Wenn der Titel „Die Kernseife der Medaille“ schon vorne auf dem Cover steht, dann ist es auch schön, wenn man sich die irgendwie nach Hause holen kann. Und bei der Zahnbürste haben wir uns gefragt, was gibt es sonst noch so zum Sauberschrubben. Und dann kamen wir auf die plastikfreie Zahnbürste, das ist doch alles niedlich. Und wir haben zum ersten Mal in der DAS PACK-Geschichte eine Live-EP mit im Bundle. Wir waren eigentlich immer auch eine Live-Band und haben viele Konzerte gespielt. Das war uns immer wichtig, aber wir haben bisher noch nie Live-Aufnahmen rausgebracht, weder Vinyl, CD oder DVD. Und jetzt gibt es zum ersten Mal Live-Aufnahmen von uns vom letztjährigen Open Flair-Konzert.
Wie sieht es aktuell aus mit Shows?
Über den Sommer haben wir eine Handvoll Festivals, das Release-Konzert gab es am 29. Juli in Hamburg inklusive Veröffentlichungsparty. Und dann gehen wir im Herbst noch mit unseren Freunden von LE FLY auf „Doppelklatsche“-Tour. Die kommen auch mit neuer Platte und deshalb der Titel. Volles Brett, das Leben kehrt zurück.
Seid ihr live nach wie vor die Entertainment-Maschine mit langen Ansagen und Geschichten zwischen den Songs?

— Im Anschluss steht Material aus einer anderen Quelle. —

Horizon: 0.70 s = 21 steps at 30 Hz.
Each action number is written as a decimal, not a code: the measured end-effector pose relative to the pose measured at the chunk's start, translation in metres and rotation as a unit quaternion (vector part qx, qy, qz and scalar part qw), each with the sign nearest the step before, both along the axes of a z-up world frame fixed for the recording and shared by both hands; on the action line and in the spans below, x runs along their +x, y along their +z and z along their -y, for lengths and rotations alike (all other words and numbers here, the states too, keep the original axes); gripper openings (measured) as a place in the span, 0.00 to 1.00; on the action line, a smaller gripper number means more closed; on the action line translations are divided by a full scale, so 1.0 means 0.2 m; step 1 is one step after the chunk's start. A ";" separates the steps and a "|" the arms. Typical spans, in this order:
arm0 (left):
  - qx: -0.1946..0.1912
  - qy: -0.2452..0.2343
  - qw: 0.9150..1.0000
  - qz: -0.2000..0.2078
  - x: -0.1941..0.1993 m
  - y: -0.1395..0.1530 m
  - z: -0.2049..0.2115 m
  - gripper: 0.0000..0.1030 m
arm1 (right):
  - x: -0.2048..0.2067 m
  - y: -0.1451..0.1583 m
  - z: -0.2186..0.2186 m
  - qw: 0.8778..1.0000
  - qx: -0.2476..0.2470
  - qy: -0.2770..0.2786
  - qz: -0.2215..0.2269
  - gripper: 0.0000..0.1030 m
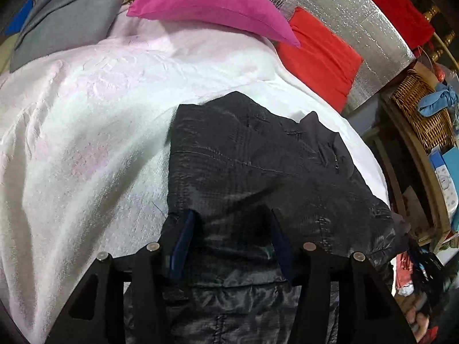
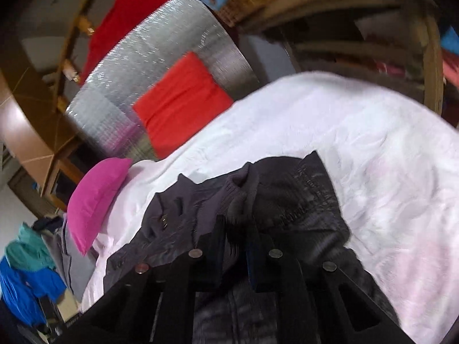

Das ist bestimmt nicht zu vermeiden. Aber wir sind kürzlich bei Rock am Ring aufgetreten und da haben wir auch relativ viele Songs gespielt. Wir haben zwar schon ein paar Ansagen gemacht, da wurde aber auch schon ordentlich musiziert. Die Schnauze, die da am Mikrofon steht, ist natürlich immer noch dieselbe, aber grundsätzlich wollen wir ja auch Musik machen. Mit den Jungs macht das aktuell auch sehr, sehr Bock. Ich erinnere mich an Zeiten mit Umbesetzungen, bei denen der Drummer erst mal Schlagzeugspielen lernen musste. Und da habe ich live natürlich sehr viel erzählt, weil man auch noch nicht so viele Songs eingeübt hatte.
Stell dir vor, ihr würdet eine Anfrage bekommen, auf dem Ballermann live zu spielen, würdet ihr das Angebot annehmen?
Nö, ich glaube nicht. Vielleicht würden zwei oder drei Songs da tatsächlich funktionieren. Aber ich glaube, dieses Konzert würden wir als Band nie wieder loswerden. Das würde uns nicht guttun. Es wäre vielleicht für den Moment schön. Aber was dann zurückkäme, wäre es wahrscheinlich nicht wert.